T-Mobile has revealed that 50% of its customers don't qualify for its top promotions.
Cell phone companies run a credit check on you every time you sign up for a new contract. The rationale is simple: Wireless companies want to make sure you'll pay your bill.
T-Mobile said it had been considering more than a customer's credit score when evaluating whether they're likely to pay the company each month. But on its top-tier deals, it was rejecting more customers than it was comfortable with.
On Thursday, T-Mobile (TMUS) announced it'll stop checking credit for existing customers when they renew their service. Instead, it'll judge them on whether they paid their bill on time for the last 12 months.

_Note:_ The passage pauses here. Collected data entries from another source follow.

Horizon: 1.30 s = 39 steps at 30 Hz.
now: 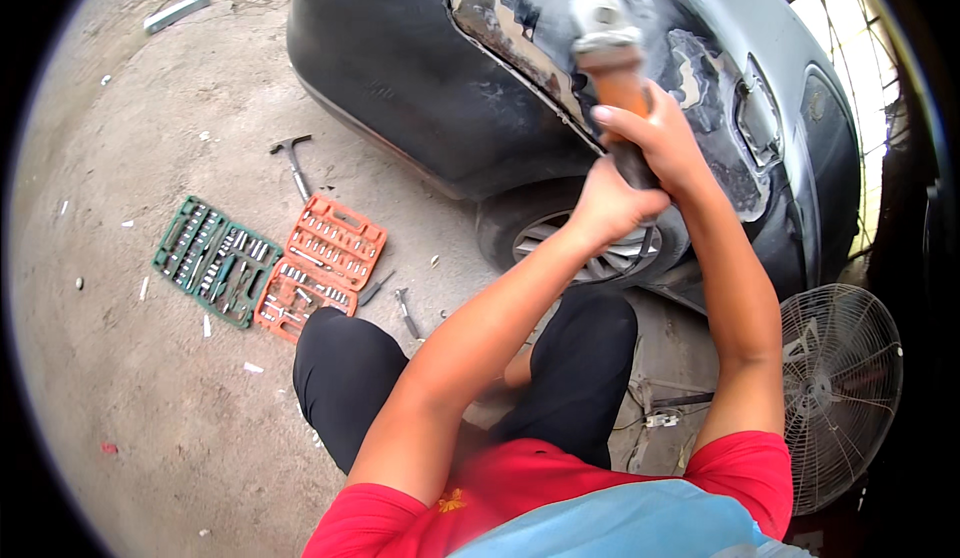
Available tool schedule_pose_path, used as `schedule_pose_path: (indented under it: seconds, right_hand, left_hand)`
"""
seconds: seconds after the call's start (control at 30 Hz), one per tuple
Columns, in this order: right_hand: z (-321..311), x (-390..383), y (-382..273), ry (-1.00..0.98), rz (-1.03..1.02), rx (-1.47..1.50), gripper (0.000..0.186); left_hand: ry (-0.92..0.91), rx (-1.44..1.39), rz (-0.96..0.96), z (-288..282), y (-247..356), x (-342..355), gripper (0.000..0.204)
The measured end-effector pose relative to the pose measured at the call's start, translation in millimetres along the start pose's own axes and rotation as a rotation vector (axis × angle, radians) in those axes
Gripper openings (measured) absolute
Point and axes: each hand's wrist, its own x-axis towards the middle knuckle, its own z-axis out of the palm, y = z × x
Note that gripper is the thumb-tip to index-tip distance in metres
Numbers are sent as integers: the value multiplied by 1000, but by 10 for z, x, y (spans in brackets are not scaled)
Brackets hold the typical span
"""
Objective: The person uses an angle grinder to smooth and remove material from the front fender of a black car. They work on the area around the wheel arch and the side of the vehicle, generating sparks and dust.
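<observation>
Both my hands are wrapped round an angle grinder (622, 90) with an orange body, a dark rear grip and a pale metal head. My right hand (662, 143) grips the orange body, thumb laid along it. Closed round the dark rear end is my left hand (612, 201). The grinder's head, smeared by motion, is over the dark grey car's rear side panel (688, 68), where paint is worn away in patches. Its disc is hidden under the head, so I cannot tell whether it touches the panel. Below my hands is the car's wheel (540, 238).
At left on the ground lie an open green socket set (218, 258), an orange socket set (322, 258), a hammer (292, 163) and a smaller hammer-like tool (405, 313). A large wire-caged fan (835, 393) stands at right, near a power socket (661, 421) with cables.
</observation>
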Motion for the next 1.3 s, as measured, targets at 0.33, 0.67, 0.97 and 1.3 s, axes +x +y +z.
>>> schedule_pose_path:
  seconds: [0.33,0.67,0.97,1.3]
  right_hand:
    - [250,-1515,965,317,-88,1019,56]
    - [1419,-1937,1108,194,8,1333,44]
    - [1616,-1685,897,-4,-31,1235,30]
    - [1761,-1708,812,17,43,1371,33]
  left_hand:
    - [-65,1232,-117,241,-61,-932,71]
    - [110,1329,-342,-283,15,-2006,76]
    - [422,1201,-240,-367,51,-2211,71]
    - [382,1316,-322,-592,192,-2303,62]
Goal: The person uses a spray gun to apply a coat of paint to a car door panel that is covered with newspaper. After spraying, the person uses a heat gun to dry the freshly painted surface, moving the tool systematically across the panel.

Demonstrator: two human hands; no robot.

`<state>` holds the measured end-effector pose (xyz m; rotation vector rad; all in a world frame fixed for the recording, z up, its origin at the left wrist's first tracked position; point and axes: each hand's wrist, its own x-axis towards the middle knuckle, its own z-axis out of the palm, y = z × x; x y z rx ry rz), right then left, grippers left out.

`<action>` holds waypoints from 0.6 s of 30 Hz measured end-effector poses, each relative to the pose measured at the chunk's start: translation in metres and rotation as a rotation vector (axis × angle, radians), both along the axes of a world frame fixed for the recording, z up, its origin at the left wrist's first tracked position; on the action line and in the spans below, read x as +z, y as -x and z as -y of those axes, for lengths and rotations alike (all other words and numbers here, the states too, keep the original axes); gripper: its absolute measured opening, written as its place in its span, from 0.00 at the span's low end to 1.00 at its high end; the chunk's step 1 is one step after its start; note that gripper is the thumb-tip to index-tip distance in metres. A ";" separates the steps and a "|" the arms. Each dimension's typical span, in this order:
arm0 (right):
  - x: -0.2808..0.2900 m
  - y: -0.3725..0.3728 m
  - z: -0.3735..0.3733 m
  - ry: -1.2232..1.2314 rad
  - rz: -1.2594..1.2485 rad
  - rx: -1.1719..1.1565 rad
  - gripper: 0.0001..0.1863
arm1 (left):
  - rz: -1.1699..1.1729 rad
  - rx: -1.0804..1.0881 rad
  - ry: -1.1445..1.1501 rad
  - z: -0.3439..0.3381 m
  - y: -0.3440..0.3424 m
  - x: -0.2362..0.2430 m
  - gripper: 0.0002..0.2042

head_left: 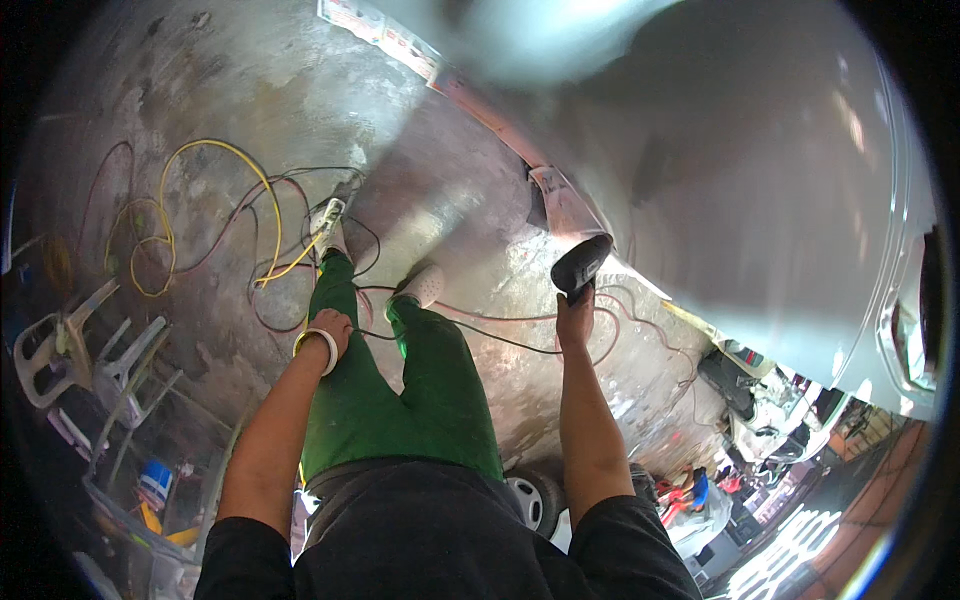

"We're now at a point where your relationship with us counts more than a credit score," T-Mobile executive vice president Dave Carey said in an interview with CNNMoney.
T-Mobile said rejections based on credit are an industry-wide problem. According to the company, 63% of Americans have a credit score below 750. T-Mobile also said half of Americans don't have sufficiently good credit to qualify for the company's best wireless plans.
That statistic is from T-Mobile's own internal figures, Carey said. While he doesn't know what it's like at other mobile carriers, he suspects it's close to the same.
"This is the dirty little secret in the industry," Carey said. "You see all these ads -- get this, get that -- but if you step back and see what's happening, one out of every two customers that walks into that store isn't qualified."
If you look at any mobile carrier advertisement, you'll see the fine print. And somewhere buried in there is a mention that the deal is "for qualified customers." AT&T, Sprint, T-Mobile, Verizon -- they all do it.
CNNMoney asked the nation's leading mobile carriers for their credit approval rates. AT&T (T), Sprint (S) and Verizon (VZ) did not provide comment before this report was published. None of the three companies that sell your credit data -- Equifax, Experian, TransUnion -- said they could shed light on the issue either.
"We wouldn't have information or statistics on whether or not someone was turned down for a phone -- the carriers would have that," Equifax spokeswoman Meredith Griffanti pointed out. "We simply provide the credit report."
All mobile carriers have credit requirements in one form or another. You need to have good credit to use policies like AT&T Next and Verizon Edge that let you pay off your new phone over time and upgrade your device early. And Sprint only lets you avoid a credit check if you bring in your own device or buy older, lower-end models, like a used iPhone 4s or a Samsung Galaxy S4.
If you have bad credit, you'll typically need to pay a higher deposit or opt for a month-by-month, pre-paid phone plan.
As for T-Mobile, the new deal doesn't apply to folks who are ditching AT&T, Sprint and Verizon to join the company's phone industry-shaking "uncarrier" revolution. They'll still need a credit check. And only half of them are expected to make it.